◆ Data excerpt
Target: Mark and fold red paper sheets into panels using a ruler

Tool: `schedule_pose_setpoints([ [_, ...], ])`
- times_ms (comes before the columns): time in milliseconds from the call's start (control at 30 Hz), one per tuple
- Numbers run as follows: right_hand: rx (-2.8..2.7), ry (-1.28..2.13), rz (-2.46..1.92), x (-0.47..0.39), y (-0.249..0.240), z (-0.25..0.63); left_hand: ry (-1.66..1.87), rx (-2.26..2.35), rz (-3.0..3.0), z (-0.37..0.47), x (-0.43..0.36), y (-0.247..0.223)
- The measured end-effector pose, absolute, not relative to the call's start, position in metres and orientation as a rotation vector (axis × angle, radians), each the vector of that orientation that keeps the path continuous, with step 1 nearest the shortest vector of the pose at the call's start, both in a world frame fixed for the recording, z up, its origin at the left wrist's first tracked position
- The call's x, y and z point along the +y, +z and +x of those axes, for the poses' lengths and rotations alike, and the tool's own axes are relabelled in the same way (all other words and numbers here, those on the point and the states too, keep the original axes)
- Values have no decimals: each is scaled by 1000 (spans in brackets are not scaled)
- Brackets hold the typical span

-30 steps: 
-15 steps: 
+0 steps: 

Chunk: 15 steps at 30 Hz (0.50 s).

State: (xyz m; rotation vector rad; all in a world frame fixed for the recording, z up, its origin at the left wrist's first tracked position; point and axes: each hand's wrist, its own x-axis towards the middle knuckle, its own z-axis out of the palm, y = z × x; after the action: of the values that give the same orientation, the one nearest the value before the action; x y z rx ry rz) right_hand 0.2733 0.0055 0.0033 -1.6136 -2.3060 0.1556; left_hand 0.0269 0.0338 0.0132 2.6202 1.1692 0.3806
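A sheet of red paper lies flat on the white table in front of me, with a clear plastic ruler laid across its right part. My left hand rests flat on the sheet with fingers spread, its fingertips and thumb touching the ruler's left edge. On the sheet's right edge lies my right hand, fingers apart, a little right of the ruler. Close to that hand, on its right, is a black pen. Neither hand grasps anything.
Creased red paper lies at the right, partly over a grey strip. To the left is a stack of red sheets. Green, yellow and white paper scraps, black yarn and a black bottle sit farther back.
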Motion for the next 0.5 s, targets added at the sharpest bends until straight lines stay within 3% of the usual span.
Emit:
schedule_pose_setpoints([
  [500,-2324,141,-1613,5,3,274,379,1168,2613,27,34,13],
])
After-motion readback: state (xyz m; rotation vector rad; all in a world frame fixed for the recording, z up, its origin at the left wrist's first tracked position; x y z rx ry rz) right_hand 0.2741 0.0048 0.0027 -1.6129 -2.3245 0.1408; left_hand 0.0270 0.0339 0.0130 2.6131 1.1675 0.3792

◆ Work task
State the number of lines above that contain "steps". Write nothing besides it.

◆ Output for this task
4